This week I completed the last of what RPI requires for a Master of Science degree in Electrical Engineering. Since I’d finished my thesis in the spring, I only needed three more credits to graduate. So I opted for a summer independent study. And what did I independently study? Fuel cells! (From an educator’s perspective.) It just so happened that my supervisor had previously purchased a commercial 300W PEM fuel cell stack. He wanted to use it in some sort of educational demonstration, but wasn’t sure exactly how to make that happen. So my project for the summer was to design and build just such a system. Our goals were to make the system:
- Instructional for students of all ages
- Portable and self-contained (no need to ever plug into AC power)
- Visible (both the components and their connections)
- Interactive (something you’d like to play with)

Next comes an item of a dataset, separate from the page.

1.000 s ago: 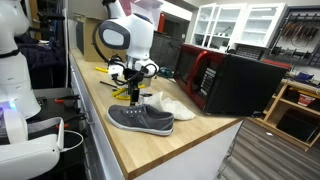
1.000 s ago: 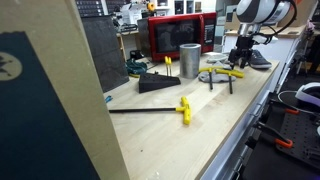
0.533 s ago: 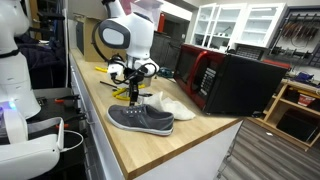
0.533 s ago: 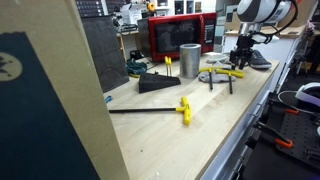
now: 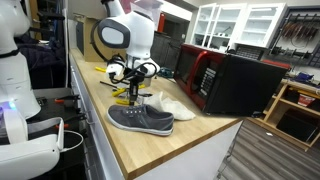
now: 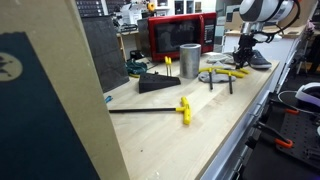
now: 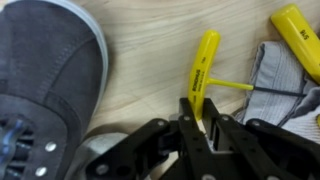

With this in mind I put together what I felt was a solid design, then went to work constructing it. With the help of some of my lab mates, we built the following:
What you see here is a large 80/20 box measuring about 30″ x 20″ x 11″ and covered with acrylic panels. As you probably guessed, the large red tank is the hydrogen supply, pressurized to 2000psi when full. That pressure is regulated down to about 6psi for the fuel cell stack. The gas passes through a ball flow meter and solenoid valve before reaching the fuel cell stack – located just to the left of and behind the red LED panel voltmeter.
Our fuel cell stack is produced by Horizon Fuel Cell Technologies, model H-300 (more details here). It’s an air-breathing PEM-type stack, composed of 72 individual fuel cells strung together in series. The voltage produced by the stack varies from 40-60VDC depending on the amount of current drawn. Now this variation is unsuitable for most electronics, so it’s first passed through a DC-DC converter (the largest black box just to the left of center). The converter takes the varying input voltage and steps it down to about 13VDC for use in the rest of the system.
You may also notice a 12V lead-acid battery strapped into the middle of the demo box. This serves two purposes. First, and most importantly, it provides power to the stack’s control module during startup. This is necessary to open the solenoid valve and engage the three fans mounted to the side of the stack. Second, it provides a bit of buffering during transients (e.g. when all the light bulbs are flipped on). One problem with fuel cells is that they cannot respond quickly to changing loads. Batteries, however, can rapidly supply more or less current without significant changes in voltage (large capacitors also have the same effect).
The rest of the system consists of an array of ten 12V, 13W light bulbs, a 120VAC inverter, and equipment to monitor voltages and current at several points within the system. This equipment is mounted to the rear of the system, shown here:
The data acquisition (DAQ) module shown above is produced by National Instruments, model USB-6009, and is capable of monitoring eight analog inputs at 14-bit resolution. These analog inputs are fed from a custom PCB I designed, mounted directly below the DAQ module. This PCB is responsible for measuring currents using ACS712 hall-effect sensor ICs. It also performs voltage division so that the system’s voltages are within the measurement range of the DAQ. Last but not least, the PCB allows for computer control of the ten light bulbs using MOSFETs controlled by the DAQ’s digital outputs.
From the start, I knew I wanted to use LabVIEW to monitor and control the system – it’s built for data acquisition and handles simple controls quite well. The only question was, what sort of hardware should I run it with? Since I didn’t need much horesepower and in fact was looking to minimize electrical power consumption, I went with the Asus Eee PC, model 1001PX:
With its dual-core Atom processor, the 1001PX actually performs quite well running Windows XP. Its 20-30W power consumption (when charging) is equally impressive. Running LabVIEW 2009 presented no performance problems whatsoever. My only qualm is the lack of screen resolution – 1024 x 600 is just a bit tight most of the time. However, space was no issue since all of my LabVIEW VIs were compiled into executables without scrollbars, menubars, etc. Here’s how the main panel turned out:
From this panel the user can monitor voltage, current, and power at different points throughout the system. The light bulbs can be turned on and off with a single mouse click. I’ve also created VIs for taking polarization curves (voltage vs. current density) and for monitoring the stack’s voltage at high speed (48kHz) during transients. To top it all off, the Eee is loaded with a sample presentation containing the principles of operation for fuel cells as well as diagrams for the demo system itself.
The system has yet to be tested in a real classroom environment. Sadly, I may not be around to see that happen. But I’m pretty confident that it’ll be put to good use. The grand total for all parts in the system? About $4000. Thanks for reading!